**Activity:** Set down, word for word, the stretch of lines from the one containing "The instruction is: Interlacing" to the end of the records below.

**Extracted entries:**
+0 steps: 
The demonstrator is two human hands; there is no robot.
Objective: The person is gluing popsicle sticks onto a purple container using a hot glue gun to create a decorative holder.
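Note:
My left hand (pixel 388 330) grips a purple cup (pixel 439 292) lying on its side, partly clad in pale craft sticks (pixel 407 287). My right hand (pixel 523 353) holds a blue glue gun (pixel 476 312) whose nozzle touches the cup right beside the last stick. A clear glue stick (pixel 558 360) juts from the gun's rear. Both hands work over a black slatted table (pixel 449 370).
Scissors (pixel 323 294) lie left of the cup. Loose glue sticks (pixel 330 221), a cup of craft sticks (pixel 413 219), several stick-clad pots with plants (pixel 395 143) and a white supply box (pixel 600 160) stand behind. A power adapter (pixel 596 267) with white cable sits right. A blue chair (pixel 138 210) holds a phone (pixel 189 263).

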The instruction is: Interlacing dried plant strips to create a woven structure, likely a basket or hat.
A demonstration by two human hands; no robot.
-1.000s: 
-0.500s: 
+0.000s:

**Exercise response:**
The instruction is: Interlacing dried plant strips to create a woven structure, likely a basket or hat.
A demonstration by two human hands; no robot.
-1.000s: 
-0.500s: 
+0.000s:

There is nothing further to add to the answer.